-- ACTION ITEM --
How many lines in the records below contain the word "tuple"? State only that number.

= Beginning of Section =

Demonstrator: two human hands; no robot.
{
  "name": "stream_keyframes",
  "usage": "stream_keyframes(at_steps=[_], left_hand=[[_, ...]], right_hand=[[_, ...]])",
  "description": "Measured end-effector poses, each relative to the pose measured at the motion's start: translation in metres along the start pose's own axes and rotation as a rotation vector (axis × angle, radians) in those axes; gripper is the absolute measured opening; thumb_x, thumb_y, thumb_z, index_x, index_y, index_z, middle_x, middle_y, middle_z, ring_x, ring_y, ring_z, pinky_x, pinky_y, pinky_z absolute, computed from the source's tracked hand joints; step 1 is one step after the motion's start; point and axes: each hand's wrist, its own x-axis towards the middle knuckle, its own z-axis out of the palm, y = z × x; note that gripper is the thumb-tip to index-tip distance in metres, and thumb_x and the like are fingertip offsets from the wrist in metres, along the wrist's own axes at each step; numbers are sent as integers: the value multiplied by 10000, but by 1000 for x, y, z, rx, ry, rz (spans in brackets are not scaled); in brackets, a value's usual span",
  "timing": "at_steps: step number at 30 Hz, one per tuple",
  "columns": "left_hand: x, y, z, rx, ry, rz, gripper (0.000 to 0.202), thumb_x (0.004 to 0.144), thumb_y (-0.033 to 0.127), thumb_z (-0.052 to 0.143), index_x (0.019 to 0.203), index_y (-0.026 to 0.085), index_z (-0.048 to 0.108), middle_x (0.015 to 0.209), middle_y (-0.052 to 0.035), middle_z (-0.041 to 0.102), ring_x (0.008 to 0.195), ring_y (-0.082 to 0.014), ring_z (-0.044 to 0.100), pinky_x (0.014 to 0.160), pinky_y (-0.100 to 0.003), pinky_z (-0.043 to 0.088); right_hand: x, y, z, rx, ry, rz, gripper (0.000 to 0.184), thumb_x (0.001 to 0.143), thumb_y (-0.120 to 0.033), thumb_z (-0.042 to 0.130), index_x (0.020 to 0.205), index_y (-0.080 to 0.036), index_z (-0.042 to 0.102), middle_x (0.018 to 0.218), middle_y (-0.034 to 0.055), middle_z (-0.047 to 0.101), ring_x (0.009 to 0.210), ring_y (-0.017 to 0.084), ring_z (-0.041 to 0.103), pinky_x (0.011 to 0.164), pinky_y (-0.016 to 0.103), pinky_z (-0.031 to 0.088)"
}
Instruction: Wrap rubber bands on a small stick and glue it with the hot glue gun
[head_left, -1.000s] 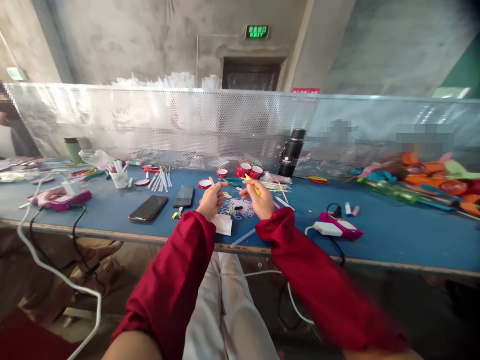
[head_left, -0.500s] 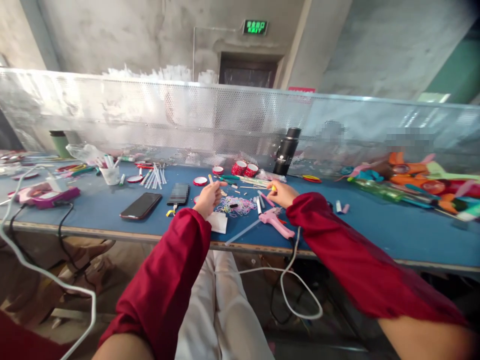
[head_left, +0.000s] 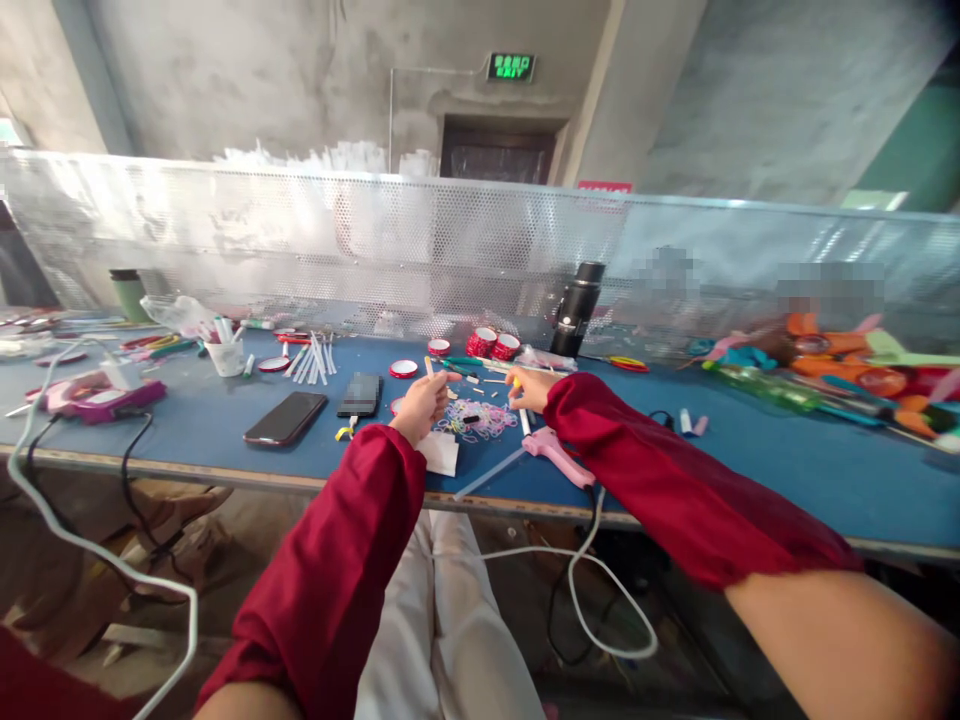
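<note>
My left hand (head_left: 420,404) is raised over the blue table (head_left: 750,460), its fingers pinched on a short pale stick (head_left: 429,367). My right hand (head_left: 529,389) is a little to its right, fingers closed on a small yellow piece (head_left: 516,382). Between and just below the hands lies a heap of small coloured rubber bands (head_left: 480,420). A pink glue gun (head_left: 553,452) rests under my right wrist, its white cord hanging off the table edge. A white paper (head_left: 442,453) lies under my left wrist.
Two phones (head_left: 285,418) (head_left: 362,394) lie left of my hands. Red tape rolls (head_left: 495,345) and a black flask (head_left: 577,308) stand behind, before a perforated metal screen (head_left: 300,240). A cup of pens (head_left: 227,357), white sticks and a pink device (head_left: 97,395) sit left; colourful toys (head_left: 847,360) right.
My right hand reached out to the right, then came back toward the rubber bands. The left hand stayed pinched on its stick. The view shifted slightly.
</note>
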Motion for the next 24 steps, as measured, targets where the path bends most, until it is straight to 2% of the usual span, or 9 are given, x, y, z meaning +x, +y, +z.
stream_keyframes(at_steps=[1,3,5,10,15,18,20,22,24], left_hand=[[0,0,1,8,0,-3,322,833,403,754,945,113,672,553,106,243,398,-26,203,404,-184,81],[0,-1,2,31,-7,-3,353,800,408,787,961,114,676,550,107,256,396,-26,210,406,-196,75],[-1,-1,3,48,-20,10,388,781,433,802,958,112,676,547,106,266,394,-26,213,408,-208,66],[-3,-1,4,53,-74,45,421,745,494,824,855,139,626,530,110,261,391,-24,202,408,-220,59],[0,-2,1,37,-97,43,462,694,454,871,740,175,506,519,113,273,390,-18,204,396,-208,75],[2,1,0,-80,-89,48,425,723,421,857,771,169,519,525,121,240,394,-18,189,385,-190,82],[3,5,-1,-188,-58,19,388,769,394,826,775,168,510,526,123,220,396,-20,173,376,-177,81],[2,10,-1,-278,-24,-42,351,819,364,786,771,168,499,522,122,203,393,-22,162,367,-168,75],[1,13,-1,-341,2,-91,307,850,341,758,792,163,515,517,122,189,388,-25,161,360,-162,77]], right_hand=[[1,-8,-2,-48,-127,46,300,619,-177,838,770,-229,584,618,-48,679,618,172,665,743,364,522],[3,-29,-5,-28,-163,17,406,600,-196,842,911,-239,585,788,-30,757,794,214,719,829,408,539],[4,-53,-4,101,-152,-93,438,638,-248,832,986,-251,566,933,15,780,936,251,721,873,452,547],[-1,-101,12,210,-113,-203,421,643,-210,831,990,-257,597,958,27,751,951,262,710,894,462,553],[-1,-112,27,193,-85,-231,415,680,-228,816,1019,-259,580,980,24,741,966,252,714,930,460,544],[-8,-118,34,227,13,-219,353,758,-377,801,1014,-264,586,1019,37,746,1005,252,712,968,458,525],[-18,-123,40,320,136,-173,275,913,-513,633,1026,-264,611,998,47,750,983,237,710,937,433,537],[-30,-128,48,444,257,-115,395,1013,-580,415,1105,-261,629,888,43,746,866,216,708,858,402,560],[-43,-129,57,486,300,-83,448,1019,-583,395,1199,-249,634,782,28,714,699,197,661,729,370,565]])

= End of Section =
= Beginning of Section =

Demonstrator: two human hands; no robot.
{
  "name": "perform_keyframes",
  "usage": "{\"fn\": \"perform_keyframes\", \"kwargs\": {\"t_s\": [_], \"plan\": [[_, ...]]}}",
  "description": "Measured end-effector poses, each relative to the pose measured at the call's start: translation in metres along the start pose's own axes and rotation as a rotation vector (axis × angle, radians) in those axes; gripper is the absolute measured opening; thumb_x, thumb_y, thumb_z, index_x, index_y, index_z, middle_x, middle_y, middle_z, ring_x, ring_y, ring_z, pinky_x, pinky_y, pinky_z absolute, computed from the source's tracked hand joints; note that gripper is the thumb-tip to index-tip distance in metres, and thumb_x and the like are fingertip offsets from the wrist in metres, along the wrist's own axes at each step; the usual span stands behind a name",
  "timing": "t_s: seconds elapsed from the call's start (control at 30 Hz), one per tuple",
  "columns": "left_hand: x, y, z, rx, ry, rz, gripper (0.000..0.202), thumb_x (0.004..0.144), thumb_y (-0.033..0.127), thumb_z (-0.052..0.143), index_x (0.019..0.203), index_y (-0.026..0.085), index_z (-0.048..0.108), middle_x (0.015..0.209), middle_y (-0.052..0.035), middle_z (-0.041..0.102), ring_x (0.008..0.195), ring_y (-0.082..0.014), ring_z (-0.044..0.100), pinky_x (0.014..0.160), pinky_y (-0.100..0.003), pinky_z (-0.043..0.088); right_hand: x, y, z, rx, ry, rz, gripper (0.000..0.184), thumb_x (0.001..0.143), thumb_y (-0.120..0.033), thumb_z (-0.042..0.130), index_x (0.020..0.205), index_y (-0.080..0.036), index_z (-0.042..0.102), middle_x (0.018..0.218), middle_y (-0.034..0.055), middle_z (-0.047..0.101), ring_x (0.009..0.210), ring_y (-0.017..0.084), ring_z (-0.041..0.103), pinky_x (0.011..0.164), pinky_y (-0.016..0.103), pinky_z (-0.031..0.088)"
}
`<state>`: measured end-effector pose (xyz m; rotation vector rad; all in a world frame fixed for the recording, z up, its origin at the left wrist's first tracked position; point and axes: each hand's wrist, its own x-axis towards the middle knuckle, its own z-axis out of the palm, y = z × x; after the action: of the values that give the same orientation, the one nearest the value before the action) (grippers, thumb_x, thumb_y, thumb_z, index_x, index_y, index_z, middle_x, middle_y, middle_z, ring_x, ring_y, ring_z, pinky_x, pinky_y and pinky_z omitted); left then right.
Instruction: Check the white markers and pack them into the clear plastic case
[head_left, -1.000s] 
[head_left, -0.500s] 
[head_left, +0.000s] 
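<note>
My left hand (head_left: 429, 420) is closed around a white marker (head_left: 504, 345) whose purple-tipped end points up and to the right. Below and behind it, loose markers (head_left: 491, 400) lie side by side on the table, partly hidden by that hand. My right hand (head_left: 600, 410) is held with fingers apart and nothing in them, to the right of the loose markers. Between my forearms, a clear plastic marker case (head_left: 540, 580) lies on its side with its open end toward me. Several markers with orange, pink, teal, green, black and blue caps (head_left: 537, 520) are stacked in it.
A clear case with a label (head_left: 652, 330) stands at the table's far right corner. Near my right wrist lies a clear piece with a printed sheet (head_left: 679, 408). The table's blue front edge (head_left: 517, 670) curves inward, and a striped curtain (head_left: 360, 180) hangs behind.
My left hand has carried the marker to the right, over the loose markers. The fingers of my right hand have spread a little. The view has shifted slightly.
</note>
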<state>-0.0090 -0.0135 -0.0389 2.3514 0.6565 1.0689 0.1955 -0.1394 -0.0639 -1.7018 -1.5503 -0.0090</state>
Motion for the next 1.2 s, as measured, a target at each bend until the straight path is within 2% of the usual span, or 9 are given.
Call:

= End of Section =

-- OUTPUT --
2